Have linked the error ,linked to PEP517 also The reason I was using this was due to the same OverflowError caused by sparse-dot-topn. I was thinking ,whether it is possible to use just sparse-dot-topn and try recursively concatenating the results for multiple blocks.(using pandas?)Apart from the time difference, would there be any difference?

ParticularMiner commented 2 years ago

@marzooq-unbxd

Looks like the .pxd files in sparse-dot-topn-for-blocks cannot be found by setuptools for some reason. Do you know why? The file MANIFEST.IN has the information necessary to find these files. Does python 3.6 not support this file?

sparse-dot-topn cannot handle multiple blocks hence the creation of sparse-dot-topn-for-blocks. These packages may be similar but they address different issues.

marzooq-unbxd commented 2 years ago

Sorry, I am not too familiar with Cython/C code.I have no idea.Also , is the setuptools requirement of 18 enough ?Why was it bumped to 42? I was thinking splitting left_series to 'n' left_series objects and iterating over them and passing each of them to match strings with a constant right series.The final result would concatenate the multiple matches dataframes.This gives the same result as sparse-dot-topn-for-blocks ,correct?

ParticularMiner commented 2 years ago

@marzooq-unbxd

Sure. You could do that. Though you might not get any acceleration from it. Acceleration has been observed only when the right Series is split.

ParticularMiner commented 2 years ago

@marzooq-unbxd

Also , is the setuptools requirement of 18 enough ?Why was it bumped to 42?

This change was effected by the developers of sparse-dot-topn, so I’m not entirely sure. They probably needed to do so so that the .pxd files could be found.

ParticularMiner commented 2 years ago

@marzooq-unbxd

Have you tried installing directly from GitHub?

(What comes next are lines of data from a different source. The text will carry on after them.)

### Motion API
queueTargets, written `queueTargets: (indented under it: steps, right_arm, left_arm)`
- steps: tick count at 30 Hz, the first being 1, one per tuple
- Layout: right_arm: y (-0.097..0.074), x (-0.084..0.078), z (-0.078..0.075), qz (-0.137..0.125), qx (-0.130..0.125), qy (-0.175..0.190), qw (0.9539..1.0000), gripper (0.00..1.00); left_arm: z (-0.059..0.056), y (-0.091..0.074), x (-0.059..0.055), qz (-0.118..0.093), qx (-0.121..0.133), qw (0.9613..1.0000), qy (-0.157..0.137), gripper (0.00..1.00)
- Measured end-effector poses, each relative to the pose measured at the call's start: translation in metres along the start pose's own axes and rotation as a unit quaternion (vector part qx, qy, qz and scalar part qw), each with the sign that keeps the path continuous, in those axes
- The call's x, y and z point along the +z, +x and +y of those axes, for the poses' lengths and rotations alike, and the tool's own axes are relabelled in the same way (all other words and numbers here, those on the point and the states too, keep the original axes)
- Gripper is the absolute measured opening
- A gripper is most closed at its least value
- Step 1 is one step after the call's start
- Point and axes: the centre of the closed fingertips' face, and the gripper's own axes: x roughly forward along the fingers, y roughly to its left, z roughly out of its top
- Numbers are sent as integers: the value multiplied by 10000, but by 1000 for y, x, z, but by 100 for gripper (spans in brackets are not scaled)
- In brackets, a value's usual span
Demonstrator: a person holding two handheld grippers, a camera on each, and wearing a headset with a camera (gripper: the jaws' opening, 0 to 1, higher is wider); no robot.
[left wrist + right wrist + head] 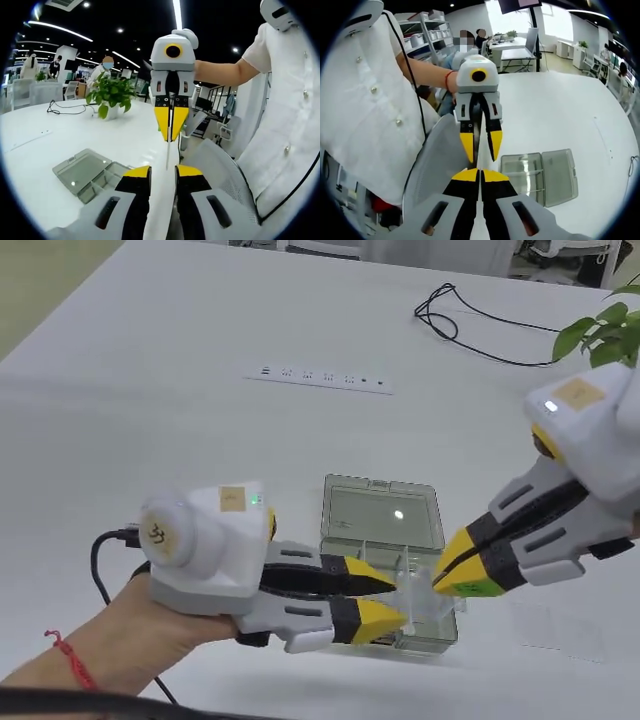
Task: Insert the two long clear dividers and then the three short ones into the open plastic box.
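Broad white bench [150, 390] under everything. Near its front edge, the open plastic box [430, 640], with the lid [382, 515] laid flat behind the base. Inside the base, in the right gripper view, what look like clear ribs. Too faint to count, so cannot tell how many pieces are already seated.

Above the base, two tools nose to nose. On one side the right hand-held gripper [447, 578], clenched on a clear divider [416, 585] and pinching the thin sheet at one end. Opposite it the left hand-held gripper [385, 598], released, jaws apart and straddling the sheet's other edge without visibly pressing on it. Divider raised just over the base, not yet down in any slot. Long or short, cannot tell.

Judging from this, partway at best: at least this piece left to seat, probably more. Right of the box, a faint clear outline [558, 625] flat on the bench, possibly another piece waiting.
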Motion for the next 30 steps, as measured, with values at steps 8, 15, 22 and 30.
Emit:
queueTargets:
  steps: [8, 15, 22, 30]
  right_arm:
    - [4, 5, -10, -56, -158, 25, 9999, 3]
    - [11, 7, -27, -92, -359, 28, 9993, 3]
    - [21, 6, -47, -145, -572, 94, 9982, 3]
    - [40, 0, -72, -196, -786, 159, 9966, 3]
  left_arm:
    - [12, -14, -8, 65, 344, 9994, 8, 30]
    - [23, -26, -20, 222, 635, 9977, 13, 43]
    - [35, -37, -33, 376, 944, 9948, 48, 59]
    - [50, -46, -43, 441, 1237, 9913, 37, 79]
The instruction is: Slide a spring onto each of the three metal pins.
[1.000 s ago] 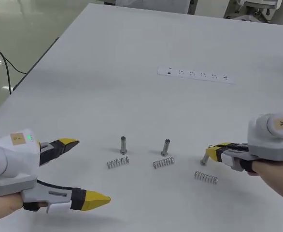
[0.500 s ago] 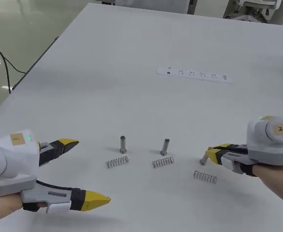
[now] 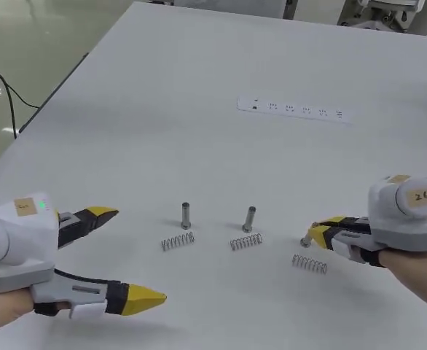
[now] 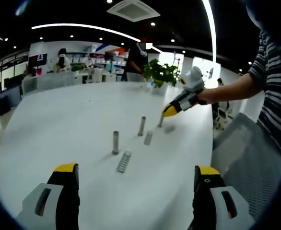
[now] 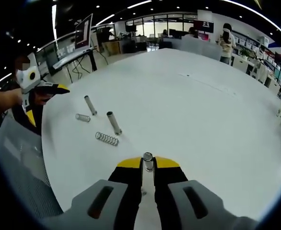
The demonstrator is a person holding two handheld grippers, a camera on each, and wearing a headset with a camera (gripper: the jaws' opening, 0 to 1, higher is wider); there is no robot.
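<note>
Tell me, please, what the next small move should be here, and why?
Probably bring the open left gripper across to the spring lying beside the rightmost pin and pick it up. The right gripper is shut on that pin, holding it, while the spring lies loose with nothing gripping it.

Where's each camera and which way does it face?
Head view: headset, facing down at the table; left gripper, right gripper, hands show.
Left gripper view: rides left gripper, faces the right gripper; own open jaws show.
Right gripper view: rides right gripper, faces left gripper; own jaws shut on pin.
All three share the two free pins.
</note>
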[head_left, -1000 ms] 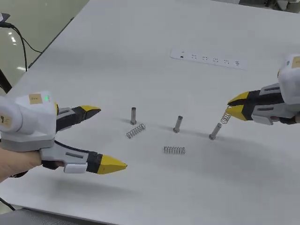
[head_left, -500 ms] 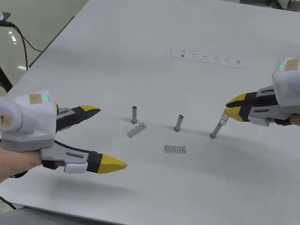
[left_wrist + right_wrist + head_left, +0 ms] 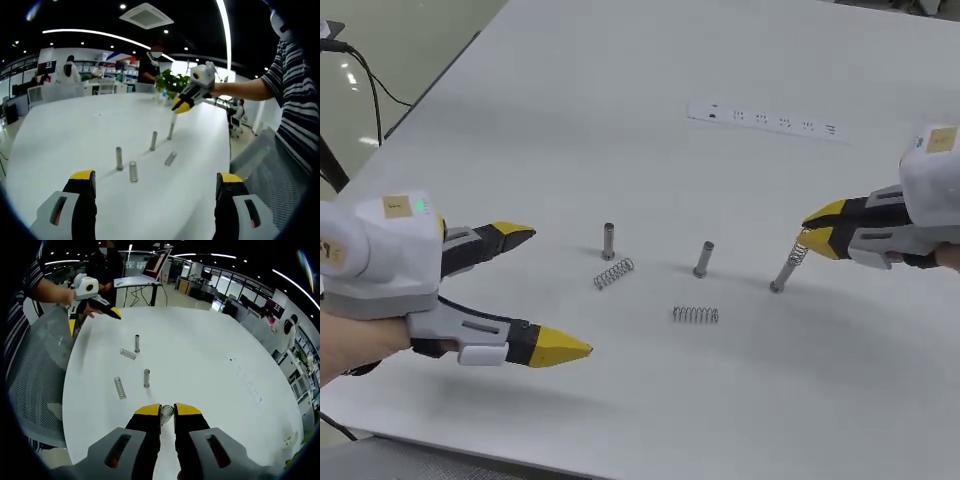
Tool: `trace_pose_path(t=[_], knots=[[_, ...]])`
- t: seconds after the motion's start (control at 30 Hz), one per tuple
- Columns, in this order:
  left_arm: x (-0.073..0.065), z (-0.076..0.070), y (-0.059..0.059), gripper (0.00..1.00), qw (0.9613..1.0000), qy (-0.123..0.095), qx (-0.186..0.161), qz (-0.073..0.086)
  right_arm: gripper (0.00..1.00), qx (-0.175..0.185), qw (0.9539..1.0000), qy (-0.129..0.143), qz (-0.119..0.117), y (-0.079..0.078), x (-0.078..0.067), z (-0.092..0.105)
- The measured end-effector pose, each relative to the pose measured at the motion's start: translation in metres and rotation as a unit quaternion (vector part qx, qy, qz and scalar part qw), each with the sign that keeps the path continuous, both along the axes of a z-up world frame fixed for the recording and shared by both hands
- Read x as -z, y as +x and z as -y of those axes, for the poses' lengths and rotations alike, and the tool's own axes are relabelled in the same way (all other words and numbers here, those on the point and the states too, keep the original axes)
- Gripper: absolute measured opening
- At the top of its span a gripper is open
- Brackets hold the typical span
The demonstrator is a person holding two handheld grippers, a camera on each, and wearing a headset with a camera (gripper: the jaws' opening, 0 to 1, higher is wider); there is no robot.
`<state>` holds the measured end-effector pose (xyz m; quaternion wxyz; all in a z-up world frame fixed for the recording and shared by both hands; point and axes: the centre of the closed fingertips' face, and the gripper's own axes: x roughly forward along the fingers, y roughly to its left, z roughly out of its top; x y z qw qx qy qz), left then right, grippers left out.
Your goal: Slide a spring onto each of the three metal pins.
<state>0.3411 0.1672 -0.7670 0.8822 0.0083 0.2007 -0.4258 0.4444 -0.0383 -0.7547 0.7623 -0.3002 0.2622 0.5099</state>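
Open-plan office: desks (image 3: 75, 91), ceiling AC (image 3: 146, 16), strip lights (image 3: 100, 34).

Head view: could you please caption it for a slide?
Right gripper holds a spring at the top of the right-hand pin; left gripper hangs open near two bare pins and two loose springs.

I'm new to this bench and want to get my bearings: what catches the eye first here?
The right gripper, at the right of the head view, pinches a spring at the top of the rightmost pin. The left gripper hangs wide open at the left; a loose spring lies beside the left pin, a second loose spring near the middle pin.
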Motion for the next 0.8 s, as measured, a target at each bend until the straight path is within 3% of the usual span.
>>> trace_pose_path(t=[0.23, 0.8], knots=[[0.001, 0.0, 0.0, 0.97, 1.0, 0.001, 0.0, -0.002, 0.07, 0.001, 1.0, -0.001, -0.002, 0.001, 0.004, 0.0], [0.004, -0.001, -0.002, 0.97, 1.0, 0.002, 0.0, -0.004, 0.07, 0.025, 0.9991, -0.012, -0.032, 0.002, 0.035, 0.002]])
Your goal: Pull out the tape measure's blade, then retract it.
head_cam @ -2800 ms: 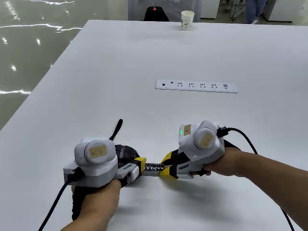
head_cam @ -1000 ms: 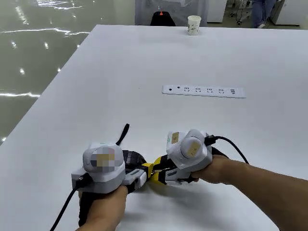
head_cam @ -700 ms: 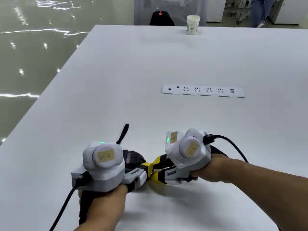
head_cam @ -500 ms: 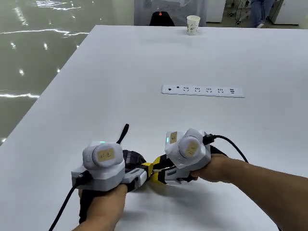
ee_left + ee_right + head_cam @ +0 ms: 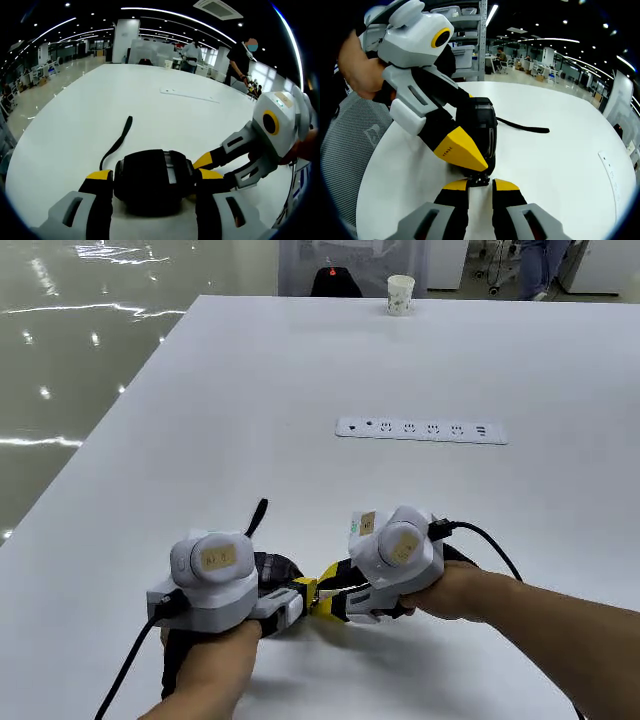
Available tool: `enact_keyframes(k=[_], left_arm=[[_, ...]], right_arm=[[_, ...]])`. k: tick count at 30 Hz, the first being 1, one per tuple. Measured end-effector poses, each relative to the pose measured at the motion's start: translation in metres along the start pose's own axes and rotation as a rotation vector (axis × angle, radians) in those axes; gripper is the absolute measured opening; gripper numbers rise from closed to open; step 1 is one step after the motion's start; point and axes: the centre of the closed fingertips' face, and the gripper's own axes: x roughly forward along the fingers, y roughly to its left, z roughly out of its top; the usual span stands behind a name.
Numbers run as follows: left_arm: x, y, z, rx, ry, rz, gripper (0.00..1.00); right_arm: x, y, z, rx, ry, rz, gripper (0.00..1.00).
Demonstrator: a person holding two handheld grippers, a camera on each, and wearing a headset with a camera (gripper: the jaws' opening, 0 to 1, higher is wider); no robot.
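Observation:
A black tape measure (image 5: 152,175) rests on the white table, and my left gripper (image 5: 154,176) is shut on its case, one yellow-tipped jaw on each side. Its black wrist strap (image 5: 117,142) trails away across the table. My right gripper (image 5: 480,184) faces the case (image 5: 481,127) and is shut on the blade's end hook (image 5: 479,180), which sits right at the case mouth. In the head view the left gripper (image 5: 285,588) and right gripper (image 5: 330,595) meet tip to tip near the table's front, with the tape measure (image 5: 275,568) between them. Almost no blade shows.
A white power strip (image 5: 421,429) lies across the middle of the table (image 5: 250,410). A paper cup (image 5: 400,294) stands at the far edge, with a dark chair (image 5: 335,280) behind it. The table's left edge drops to a glossy floor.
2.8 s ago a short length of blade showed between the grippers; now the right gripper is up against the case. Over the last second both grippers have barely moved.

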Motion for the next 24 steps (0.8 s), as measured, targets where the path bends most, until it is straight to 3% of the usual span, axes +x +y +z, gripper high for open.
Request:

pip install git+https://github.com/ParticularMiner/sparse_dot_topn_for_blocks.git@master
marzooq-unbxd commented 2 years ago

just to know, what difference would it make?

ParticularMiner commented 2 years ago

@marzooq-unbxd

not sure. Perhaps it might succeed where the usual command fails.

ParticularMiner commented 2 years ago

@marzooq-unbxd

Researching a bit further, it seems this is an issue older versions of cython have with .pxd files. See https://github.com/cython/cython/issues/2452

I would suggest upgrading to the latest version of cython that python 3.6 can support if you have not done so already.